#### Task brief
Which lines of the entries contain the word "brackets"? Please list them.

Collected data
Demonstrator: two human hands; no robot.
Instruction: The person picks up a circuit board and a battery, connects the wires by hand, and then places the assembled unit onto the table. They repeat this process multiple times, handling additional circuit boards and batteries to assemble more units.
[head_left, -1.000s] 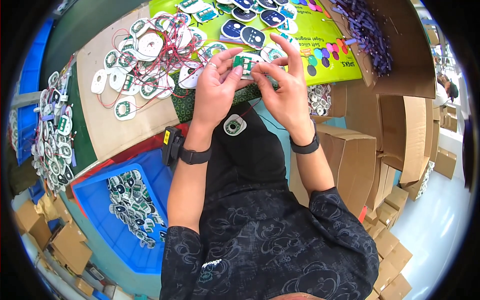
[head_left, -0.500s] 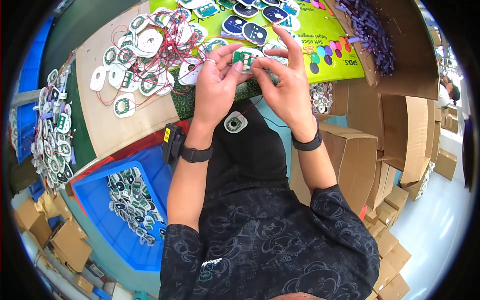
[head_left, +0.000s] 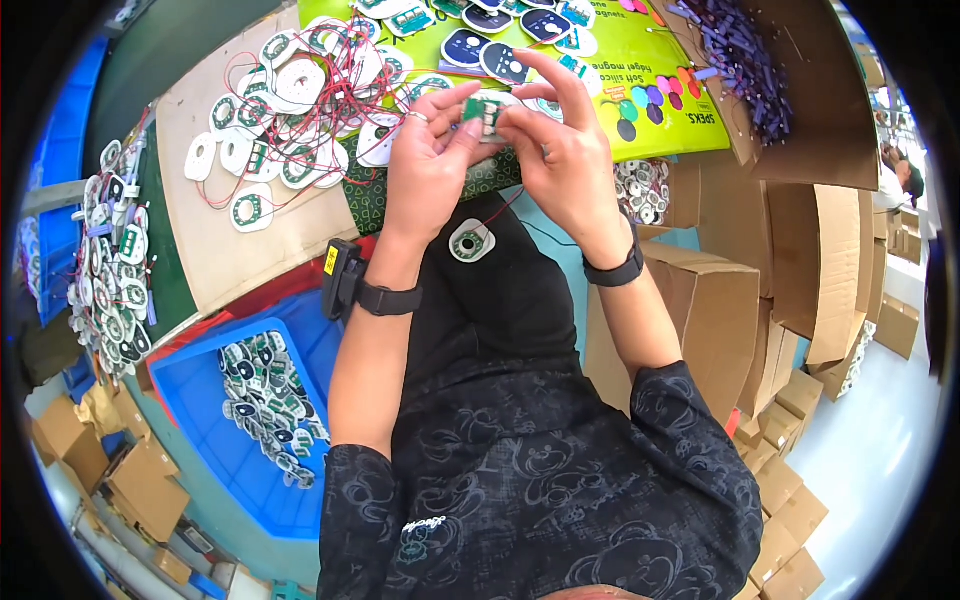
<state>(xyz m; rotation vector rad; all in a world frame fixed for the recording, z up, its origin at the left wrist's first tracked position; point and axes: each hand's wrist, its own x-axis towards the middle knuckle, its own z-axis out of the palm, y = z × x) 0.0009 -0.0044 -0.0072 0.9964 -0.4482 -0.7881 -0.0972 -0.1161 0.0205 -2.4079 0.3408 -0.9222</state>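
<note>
My left hand (head_left: 432,165) holds a small green circuit board (head_left: 480,112) with white connectors, thumb across its near edge. At the board's right side, my right hand (head_left: 562,165) pinches thumb and index finger together, its other fingers raised. Whatever is in that pinch is hidden. Below the hands, over my lap, a white rounded disc (head_left: 471,241) with a green ring board dangles from a thin dark red wire (head_left: 502,208). The wire runs up toward my right hand, where its end disappears. Left of my hands lies a tangled heap of white discs with red wires (head_left: 300,85).
Blue-faced and green boards (head_left: 465,47) lie on the green printed sheet (head_left: 640,125). An open carton (head_left: 815,160) holds purple cylinders (head_left: 745,75). More boards fill a blue bin (head_left: 215,450) at lower left and lie piled (head_left: 110,270) at far left. Cardboard boxes (head_left: 715,320) stand right.
My right hand has moved slightly left, its fingertips closer over the board's right side, with its fingers more curled. The board is tilted a little differently. The hanging disc has barely moved.
</note>
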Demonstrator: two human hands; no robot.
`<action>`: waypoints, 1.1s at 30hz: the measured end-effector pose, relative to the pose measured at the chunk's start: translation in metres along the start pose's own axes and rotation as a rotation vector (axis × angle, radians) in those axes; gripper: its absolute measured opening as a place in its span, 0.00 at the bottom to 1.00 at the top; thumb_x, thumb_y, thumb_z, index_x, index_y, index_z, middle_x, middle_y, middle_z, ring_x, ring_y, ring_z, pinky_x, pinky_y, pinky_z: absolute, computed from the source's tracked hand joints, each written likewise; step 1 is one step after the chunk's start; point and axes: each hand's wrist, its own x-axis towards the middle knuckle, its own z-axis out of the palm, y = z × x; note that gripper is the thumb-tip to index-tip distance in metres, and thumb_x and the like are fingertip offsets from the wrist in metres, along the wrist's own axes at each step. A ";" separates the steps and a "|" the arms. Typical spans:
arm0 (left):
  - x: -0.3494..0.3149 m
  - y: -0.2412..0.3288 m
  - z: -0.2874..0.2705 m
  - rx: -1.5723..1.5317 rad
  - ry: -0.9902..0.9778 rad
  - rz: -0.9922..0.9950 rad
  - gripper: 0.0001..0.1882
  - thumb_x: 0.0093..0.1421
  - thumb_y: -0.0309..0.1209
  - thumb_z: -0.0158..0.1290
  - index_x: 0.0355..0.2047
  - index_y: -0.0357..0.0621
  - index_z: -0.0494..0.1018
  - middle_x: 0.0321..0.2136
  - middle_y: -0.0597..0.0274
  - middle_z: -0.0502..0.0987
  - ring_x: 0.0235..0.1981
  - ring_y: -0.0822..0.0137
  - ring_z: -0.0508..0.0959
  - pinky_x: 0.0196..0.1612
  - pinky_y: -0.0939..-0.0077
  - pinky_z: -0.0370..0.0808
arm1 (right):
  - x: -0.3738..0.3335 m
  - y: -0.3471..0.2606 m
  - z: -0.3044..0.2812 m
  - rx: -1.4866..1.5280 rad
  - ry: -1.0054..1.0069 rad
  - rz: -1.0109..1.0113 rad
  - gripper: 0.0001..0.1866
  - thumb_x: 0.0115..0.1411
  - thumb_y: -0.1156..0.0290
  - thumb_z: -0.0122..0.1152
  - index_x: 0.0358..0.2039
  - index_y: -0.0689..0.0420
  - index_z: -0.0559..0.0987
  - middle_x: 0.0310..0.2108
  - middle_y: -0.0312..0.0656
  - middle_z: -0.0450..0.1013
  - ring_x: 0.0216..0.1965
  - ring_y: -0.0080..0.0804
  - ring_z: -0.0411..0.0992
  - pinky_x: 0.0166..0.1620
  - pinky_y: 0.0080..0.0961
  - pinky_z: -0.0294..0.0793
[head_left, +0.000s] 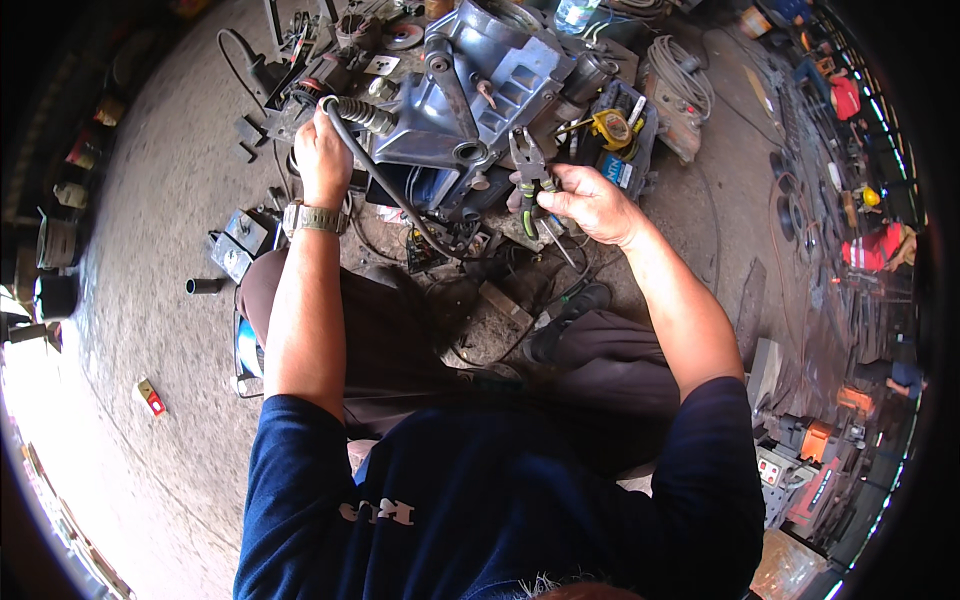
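A large grey metal housing (480,95) with ribbed openings stands in front of me. My left hand (322,165), wearing a wristwatch, is closed at the upper end of a bent dark bar (378,178). That end lies beside a coil spring on a shaft (362,115) projecting from the housing's left side. The bar slants down to the right, past the housing's near edge. My right hand (590,203) grips pliers (530,172) with black and green handles, jaws pointing away from me, close to the housing's lower right corner. Some fingers of both hands are hidden.
Right of the housing, a tool tray (640,135) holds a yellow tape measure (610,130). A coiled hose (680,75) lies beyond it. At left are a metal block (240,240) and a short tube (203,286). A wooden block (506,303) lies near my shoe (570,320).
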 end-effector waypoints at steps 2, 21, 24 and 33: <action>-0.003 -0.003 0.003 0.055 0.014 0.009 0.11 0.64 0.22 0.47 0.45 0.32 0.73 0.27 0.45 0.79 0.29 0.44 0.79 0.34 0.51 0.74 | 0.003 0.006 -0.001 -0.044 0.013 -0.045 0.22 0.70 0.68 0.57 0.61 0.65 0.73 0.49 0.45 0.79 0.54 0.32 0.75 0.61 0.31 0.71; -0.004 -0.001 0.001 -0.027 0.079 0.036 0.13 0.63 0.21 0.48 0.48 0.30 0.72 0.24 0.49 0.76 0.27 0.48 0.77 0.33 0.55 0.72 | 0.016 0.010 0.013 -0.400 0.282 -0.128 0.16 0.70 0.60 0.61 0.45 0.62 0.79 0.37 0.40 0.84 0.39 0.25 0.80 0.46 0.28 0.77; -0.005 -0.001 0.003 0.004 0.067 0.033 0.14 0.63 0.21 0.48 0.48 0.30 0.72 0.25 0.49 0.77 0.27 0.48 0.77 0.34 0.55 0.72 | 0.017 0.011 0.016 -0.451 0.360 -0.178 0.18 0.69 0.57 0.63 0.41 0.62 0.81 0.32 0.40 0.84 0.34 0.26 0.82 0.41 0.28 0.79; -0.012 -0.016 0.009 0.095 0.020 0.049 0.17 0.62 0.22 0.49 0.51 0.31 0.71 0.30 0.48 0.78 0.33 0.45 0.78 0.40 0.53 0.73 | 0.006 -0.018 0.016 -0.504 0.341 -0.060 0.17 0.70 0.58 0.62 0.40 0.63 0.81 0.32 0.39 0.83 0.36 0.25 0.80 0.44 0.27 0.78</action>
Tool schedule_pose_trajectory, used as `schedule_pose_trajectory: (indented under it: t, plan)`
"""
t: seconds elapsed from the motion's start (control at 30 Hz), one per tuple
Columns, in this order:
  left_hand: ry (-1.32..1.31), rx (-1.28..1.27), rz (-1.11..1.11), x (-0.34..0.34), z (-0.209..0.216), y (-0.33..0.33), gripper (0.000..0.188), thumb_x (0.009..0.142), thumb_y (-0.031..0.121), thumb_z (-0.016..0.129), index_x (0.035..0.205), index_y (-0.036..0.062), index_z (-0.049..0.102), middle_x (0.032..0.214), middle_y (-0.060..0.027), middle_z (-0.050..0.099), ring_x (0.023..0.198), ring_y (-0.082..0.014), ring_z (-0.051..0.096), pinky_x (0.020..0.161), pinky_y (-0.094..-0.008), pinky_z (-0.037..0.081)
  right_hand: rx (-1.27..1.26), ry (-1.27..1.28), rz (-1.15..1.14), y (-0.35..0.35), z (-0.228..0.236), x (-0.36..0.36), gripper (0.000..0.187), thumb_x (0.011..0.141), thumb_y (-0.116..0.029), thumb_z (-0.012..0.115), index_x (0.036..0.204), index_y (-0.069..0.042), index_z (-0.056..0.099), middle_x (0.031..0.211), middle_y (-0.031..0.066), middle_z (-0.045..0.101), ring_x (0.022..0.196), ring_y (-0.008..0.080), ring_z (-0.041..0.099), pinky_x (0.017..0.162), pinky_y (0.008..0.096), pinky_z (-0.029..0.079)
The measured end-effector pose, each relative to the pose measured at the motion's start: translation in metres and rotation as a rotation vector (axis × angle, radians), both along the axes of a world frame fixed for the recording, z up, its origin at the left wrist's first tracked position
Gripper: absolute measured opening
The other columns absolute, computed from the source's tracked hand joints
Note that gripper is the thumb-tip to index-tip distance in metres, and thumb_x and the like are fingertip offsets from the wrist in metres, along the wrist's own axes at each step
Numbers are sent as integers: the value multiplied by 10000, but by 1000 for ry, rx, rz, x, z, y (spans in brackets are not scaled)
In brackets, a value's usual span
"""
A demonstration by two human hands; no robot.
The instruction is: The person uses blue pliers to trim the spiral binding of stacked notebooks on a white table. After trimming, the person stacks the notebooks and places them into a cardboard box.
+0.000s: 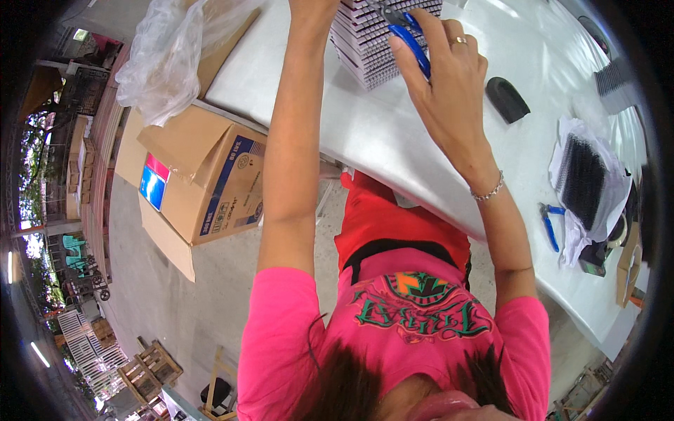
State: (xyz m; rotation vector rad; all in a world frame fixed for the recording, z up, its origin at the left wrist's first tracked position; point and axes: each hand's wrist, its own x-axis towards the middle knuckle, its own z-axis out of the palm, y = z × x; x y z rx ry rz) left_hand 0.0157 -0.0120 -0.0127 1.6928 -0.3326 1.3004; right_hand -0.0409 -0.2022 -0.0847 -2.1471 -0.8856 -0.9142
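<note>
My right hand (pixel 449 88) is closed around blue-handled pliers (pixel 409 49), whose metal jaws point up and left over a stack of thin white sheets (pixel 365 52) with dark ridged edges. The stack stands at the near side of the white table (pixel 393 133). Only the wrist and lower part of my left hand (pixel 314 5) show at the top edge, just left of the stack. Its fingers are cut off from view. To the right of my right hand lies a black piece with one rounded end (pixel 507 100).
Black bristly pieces (pixel 583 179) lie on white paper at the right, beside a second blue-handled tool (pixel 551 226). A grey ridged stack (pixel 614 84) sits farther off. An open cardboard box (pixel 217 182) stands left of the table, below a clear plastic bag (pixel 165 70).
</note>
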Motion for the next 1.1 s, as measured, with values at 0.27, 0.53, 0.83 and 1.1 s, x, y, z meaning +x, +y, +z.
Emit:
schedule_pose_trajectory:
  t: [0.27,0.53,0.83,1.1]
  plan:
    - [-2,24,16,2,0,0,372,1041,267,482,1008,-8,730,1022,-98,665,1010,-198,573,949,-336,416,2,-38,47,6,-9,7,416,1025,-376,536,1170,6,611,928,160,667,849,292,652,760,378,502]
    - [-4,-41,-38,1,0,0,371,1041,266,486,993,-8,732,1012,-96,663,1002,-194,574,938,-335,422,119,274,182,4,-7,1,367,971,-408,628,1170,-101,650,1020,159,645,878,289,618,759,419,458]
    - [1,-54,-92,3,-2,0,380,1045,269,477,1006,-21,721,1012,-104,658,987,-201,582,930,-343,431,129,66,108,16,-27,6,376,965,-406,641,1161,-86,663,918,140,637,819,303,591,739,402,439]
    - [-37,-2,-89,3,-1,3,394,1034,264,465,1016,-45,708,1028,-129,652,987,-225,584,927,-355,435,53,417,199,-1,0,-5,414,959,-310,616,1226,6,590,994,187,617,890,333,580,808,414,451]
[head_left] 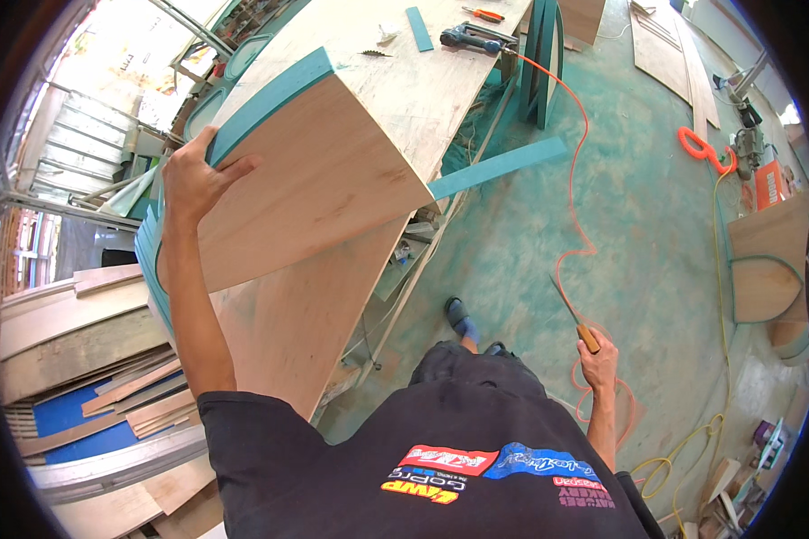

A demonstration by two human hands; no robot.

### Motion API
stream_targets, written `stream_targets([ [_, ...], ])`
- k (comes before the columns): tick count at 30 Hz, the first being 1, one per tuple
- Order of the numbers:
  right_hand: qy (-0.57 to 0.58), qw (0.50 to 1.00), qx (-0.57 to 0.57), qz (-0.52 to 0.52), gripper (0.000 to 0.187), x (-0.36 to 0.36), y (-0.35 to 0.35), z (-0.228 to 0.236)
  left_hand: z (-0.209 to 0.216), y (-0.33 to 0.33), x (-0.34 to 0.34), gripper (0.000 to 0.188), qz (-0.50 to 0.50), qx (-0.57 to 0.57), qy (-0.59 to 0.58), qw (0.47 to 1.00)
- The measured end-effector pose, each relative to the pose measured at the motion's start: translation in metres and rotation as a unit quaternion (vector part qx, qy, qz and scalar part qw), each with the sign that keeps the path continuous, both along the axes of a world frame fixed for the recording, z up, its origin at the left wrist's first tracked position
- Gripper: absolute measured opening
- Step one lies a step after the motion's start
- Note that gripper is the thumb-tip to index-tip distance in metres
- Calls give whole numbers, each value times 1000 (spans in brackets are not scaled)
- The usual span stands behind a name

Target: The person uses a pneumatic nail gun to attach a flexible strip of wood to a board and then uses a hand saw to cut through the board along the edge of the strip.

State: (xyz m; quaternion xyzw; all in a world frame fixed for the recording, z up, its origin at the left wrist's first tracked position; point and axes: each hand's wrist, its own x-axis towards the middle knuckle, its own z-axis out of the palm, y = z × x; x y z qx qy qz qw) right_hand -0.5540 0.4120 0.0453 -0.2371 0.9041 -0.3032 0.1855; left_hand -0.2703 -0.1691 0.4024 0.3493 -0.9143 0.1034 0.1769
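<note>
My left hand [198,180] grips a curved-edge plywood panel [306,171] at its upper left side. The thumb lies on the wood face, and the fingers wrap over the teal edging strip [274,94]. This panel is tilted up above the workbench [368,54], its lower corner near the bench's right edge. Out to the right, well away from the panel, my right hand [600,359] is closed round the wooden handle of a slim, pointed hand tool [588,338]. Its narrow dark blade points up and left; I cannot tell whether it is a knife or a file.
A nail gun [470,38] with an orange hose [584,135], orange-handled pliers [484,14] and a teal strip [419,29] lie on the bench. Another teal strip [503,168] juts over the floor. Wood boards [72,332] are stacked at left; a yellow hose [719,269] runs along the right.
</note>
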Motion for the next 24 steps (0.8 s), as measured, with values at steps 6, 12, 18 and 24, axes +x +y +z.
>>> stream_targets([
  [6, -50, 995, -64, -59, 42, 30, 4, 1, 0, -9, -24, 105, -38, 81, -15, 996],
  [12, -63, 983, -144, -97, 44, 45, -15, 15, 0, -14, -95, 107, -74, 153, -12, 985],
  [18, -149, 949, -243, -135, 50, 51, -60, 82, 5, -3, -110, 117, -17, 136, -89, 987],
  [24, -82, 937, -340, 3, 51, 61, -119, 65, 0, -9, -118, 123, -74, 6, -43, 996],
])
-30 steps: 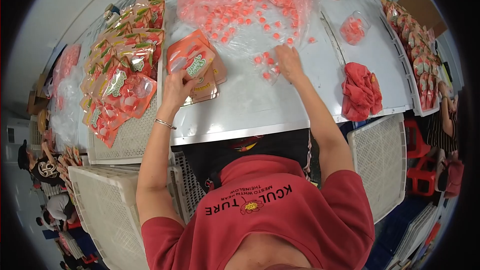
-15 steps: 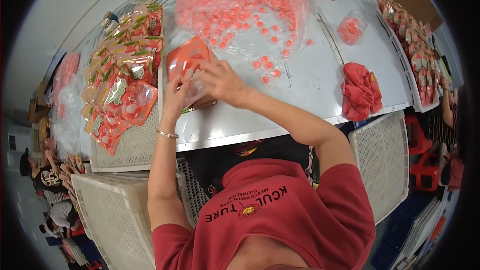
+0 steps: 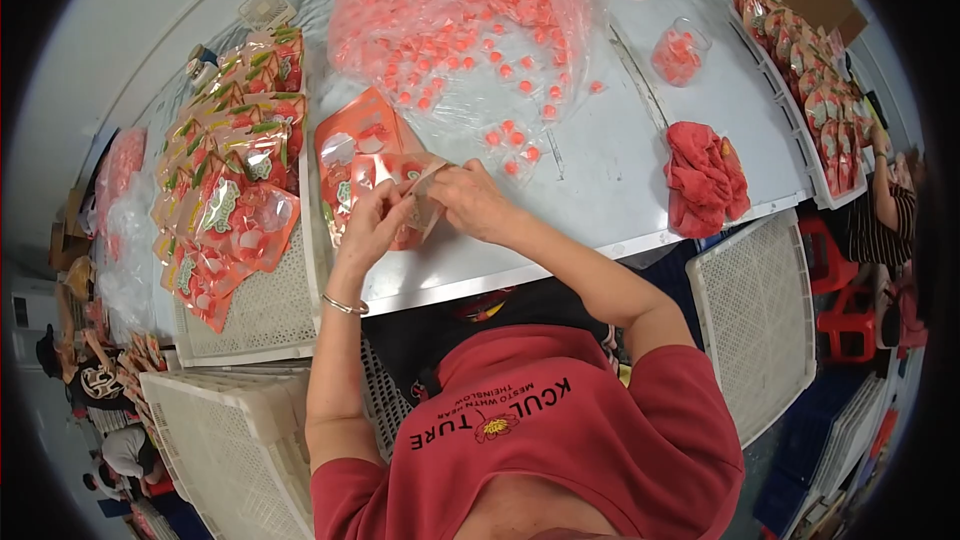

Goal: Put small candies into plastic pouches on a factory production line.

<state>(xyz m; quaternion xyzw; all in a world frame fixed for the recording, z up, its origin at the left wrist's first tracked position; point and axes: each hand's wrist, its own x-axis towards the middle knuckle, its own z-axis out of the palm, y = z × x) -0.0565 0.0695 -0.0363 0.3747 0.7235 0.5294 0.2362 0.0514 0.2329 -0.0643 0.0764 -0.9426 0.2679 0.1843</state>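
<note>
A small orange pouch [image 3: 420, 202] with a clear window (its mouth turned toward the person) sits just above the near edge of the white table [image 3: 640, 170], pinched between both hands: left hand [image 3: 372, 222] closed on its left side, right hand [image 3: 470, 202] gripping its right edge.

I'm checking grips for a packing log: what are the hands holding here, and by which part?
Both hands hold one orange pouch at its open top edge: the left hand on its left side, the right hand on its right.
</note>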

#### Reply
Numbers are sent as integers: the value multiplied by 10000, but by 1000 for ry, rx, rz, x, z, y (spans in brackets are not scaled)
In brackets, a value's usual span
- Calls give whole numbers, each value times 1000 (spans in brackets are not scaled)

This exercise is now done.